Unsafe Sleep Practices

Findings:

  • Of the 409 death cases reviewed, there were 57 (13.9 percent of 409) cases from unsafe sleeping practice and of those 40 were classified as Sudden Infant Death Syndrome (SIDS). In half of those, infants shared the same sleep surface with an adult or sibling.
  • Of the 57 deaths, 36 were ruled unknown with the Medical Examiner stating unsafe sleep condition might have contributed to the death.

Recommendations:

  • Require education about safe sleep practices in childbirth preparation and core curriculum.
  • Require hospitals to educate new parents on safe sleep practices prior to discharge from the hospital.
  • Provide funding for New Parent Kit to go to all first time mothers in Oklahoma to be distributed by the Oklahoma State Department of Health.
  • Distribute cribs to low-income families.
  • Continue educational efforts regarding safe sleep recommendation of the American Academy of Pediatrics through the OSDH SIDS program.

Drowning

Findings:

  • Of the 409 deaths reviewed, 31 (7.7 percent of 409) were due to drowning.
  • Fifteen occurred in natural bodies of water and 7 in swimming pools.
  • Fifteen were 3 years old or younger.

Recommendations:

  • Require pool and hot tub retailers to distribute safety information to new owners.
  • Provide funding for Safe Kids on Oklahoma’s water safety programs including Wee Water Wahoo and Wacky Water Wahoo and the loaner life jackets Brittany Project.

Fires

Findings:

  • Nine deaths (2.2 percent of 409) reviewed were due to fire. In at least 3 of the 9 deaths due to fires, there were no working smoke detectors present in the residence.

Recommendations:

  • Fund the Safe Kids burn prevention programs including the “Save a Life” smoke detector giveaway/installment programs, fireworks safety, and childcare provider burn education curriculum

Child Abuse and Neglect

Findings:

  • A review of 42 closed cases (10. 2 percent of 409) were a result of child abuse and/or neglect of which 9 had previous child welfare referrals.

Recommendations:

  • Continue funding for the health department’s primary and secondary prevention programs and increase prevention services to serve families who do not qualify for the Child First program but are considered high risk for abuse and/or neglect.
  • Provide funding to hire additional child welfare staff to reduce caseloads to be in compliance with national standards by the Child Welfare League of American. Currently, Oklahoma caseloads are two to three times greater than the national standard.

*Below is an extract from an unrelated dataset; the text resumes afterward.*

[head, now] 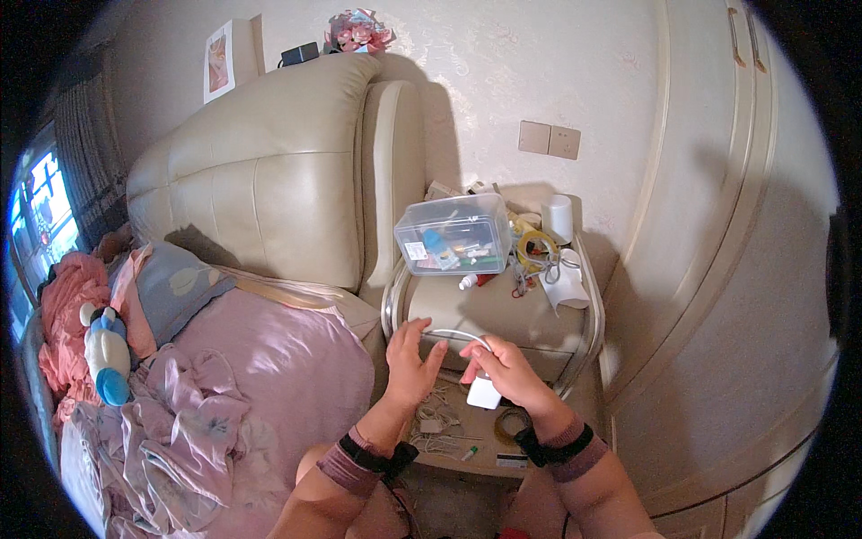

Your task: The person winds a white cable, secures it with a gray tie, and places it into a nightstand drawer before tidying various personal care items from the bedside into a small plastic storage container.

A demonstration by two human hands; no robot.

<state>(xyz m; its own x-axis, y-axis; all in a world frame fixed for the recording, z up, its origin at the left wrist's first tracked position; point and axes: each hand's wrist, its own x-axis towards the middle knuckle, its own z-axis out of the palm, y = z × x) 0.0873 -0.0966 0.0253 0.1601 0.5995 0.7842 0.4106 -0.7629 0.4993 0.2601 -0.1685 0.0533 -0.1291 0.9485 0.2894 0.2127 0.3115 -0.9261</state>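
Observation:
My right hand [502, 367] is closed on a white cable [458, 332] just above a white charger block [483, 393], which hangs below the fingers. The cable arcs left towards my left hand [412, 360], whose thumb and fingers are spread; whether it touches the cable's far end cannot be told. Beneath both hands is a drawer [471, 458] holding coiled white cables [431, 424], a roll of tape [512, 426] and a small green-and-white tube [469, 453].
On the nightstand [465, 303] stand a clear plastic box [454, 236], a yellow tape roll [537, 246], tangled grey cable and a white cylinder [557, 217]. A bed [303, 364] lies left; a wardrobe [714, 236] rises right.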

“It is important to determine the areas of concern to the safety and well being of Oklahoma’s children so that appropriate funding and resources may be targeted to meet needs in those areas to help prevent and reduce injuries and deaths to Oklahoma’s children. By providing safety education, interventions and referral services early on, we may be able to reduce these numbers and save lives,” said Oklahoma Child Death Review Board Administrator Lisa P. Rhoades.

Since 1993, the CDRB reviews all death or near death cases of children under the age of 18 and collects statistical data to develop recommendations that could improve policies, procedures and practices within the child protection agencies of Oklahoma.